HORAS PICO

HISTORIAS EN EL METRO

Por Ricardo Burgos Orozco

Dicen que en el Metro las horas pico son de las cinco de la mañana hasta el cierre de las estaciones, a las 12 de la noche, es decir, todo el día. Hay mucho de razón en lo que afirman porque hay estaciones que se ponen imposibles a cualquier hora.

Todavía me acuerdo cuando la Línea 3, la que más utilizó, era muy tranquila de Zapata a Balderas, pero con el paso del tiempo y la apertura de la Línea 12, todo cambió y ahora no hay ninguna estación que no esté saturada. Coyoacán, en donde casi no había gente, tienes que armarte de paciencia para abordar un vagón. Zapata está llena de usuarios todo el tiempo. No hay una hora tranquila.

Estaciones como Hidalgo, Pino Suárez, Taxqueña Mixcoac, Tacubaya, Insurgentes, Chapultepec, me recuerdan una película norteamericana de 1973 con Charlton Heston y Edward G. Robinson, que me dejó impresionado: Cuando el destino nos alcance Soylent Green en inglés. Es 2022, hay una sobrepoblación inmensa en el mundo, especialmente en Nueva York; la gente vive hacinada en edificios y en sus propios automóviles, el transporte es insuficiente, no hay alimentos. Véanla. Muy buena.

Aquí en México no hemos llegado a tanto, pero nos acercamos en lugares como en la estación Hidalgo. El tumulto hace que se dificulte caminar por los andenes. Los empleados, unos con chalecos amarillos y rojos,  otros con altavoces, tratan de ordenar los accesos. Es imposible. Los rebasa el gentío. En Pino Suárez está peor. Una tarde quise transbordar de ahí hacia Salto del Agua, las filas rebasaban por mucho el espacio del andén. Mejor me salí y caminé. Una mañana, iba a Chapultepec de Balderas. Ahí sí no me quedaba otra que esperar. Pasaron cuatro trenes antes de que pudiera abordar uno. Iba apretado y con mucha dificultad para respirar. Casi me estaban sofocando durante las cuatro estaciones que recorrí. Es cierto que hay mayor orden con las señalizaciones para los usuarios en el piso de algunos andenes, pero eso vale tres cacahuates en hora pico.

He observado un fenómeno curioso en la Línea 7 de Barranca del Muerto a El Rosario.
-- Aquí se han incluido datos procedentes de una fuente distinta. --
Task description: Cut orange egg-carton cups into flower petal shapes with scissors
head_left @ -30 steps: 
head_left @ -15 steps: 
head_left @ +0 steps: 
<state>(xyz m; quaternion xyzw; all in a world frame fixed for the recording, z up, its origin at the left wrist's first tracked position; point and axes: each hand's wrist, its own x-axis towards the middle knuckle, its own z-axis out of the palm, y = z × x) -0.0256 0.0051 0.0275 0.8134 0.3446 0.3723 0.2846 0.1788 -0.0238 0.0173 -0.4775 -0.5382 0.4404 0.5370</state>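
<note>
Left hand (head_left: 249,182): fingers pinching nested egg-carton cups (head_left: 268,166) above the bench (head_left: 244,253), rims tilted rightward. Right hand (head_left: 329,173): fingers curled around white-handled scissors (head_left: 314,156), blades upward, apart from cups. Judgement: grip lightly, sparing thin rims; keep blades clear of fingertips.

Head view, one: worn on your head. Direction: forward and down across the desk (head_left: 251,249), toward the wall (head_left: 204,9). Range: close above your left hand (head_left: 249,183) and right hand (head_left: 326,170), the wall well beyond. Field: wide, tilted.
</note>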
Quienes han viajado en esa ruta saben que el Metro es profundo. Es un largo recorrido de la superficie hacia abajo y viceversa. Bueno, en horario problemático con mucha gente, a la salida de los vagones hacia la calle, los usuarios se forman ordenadamente para su turno en las escaleras eléctricas, no se avientan, no se arremolinan, nadie se mete en la fila y tampoco lo dejan entrar. No hay empleados supervisando. Hasta el año pasado no lo hacían. Me consta ¿Quién les enseñó o quién los disciplinó para ello? Les pregunté a varias personas. Nadie me supo decir.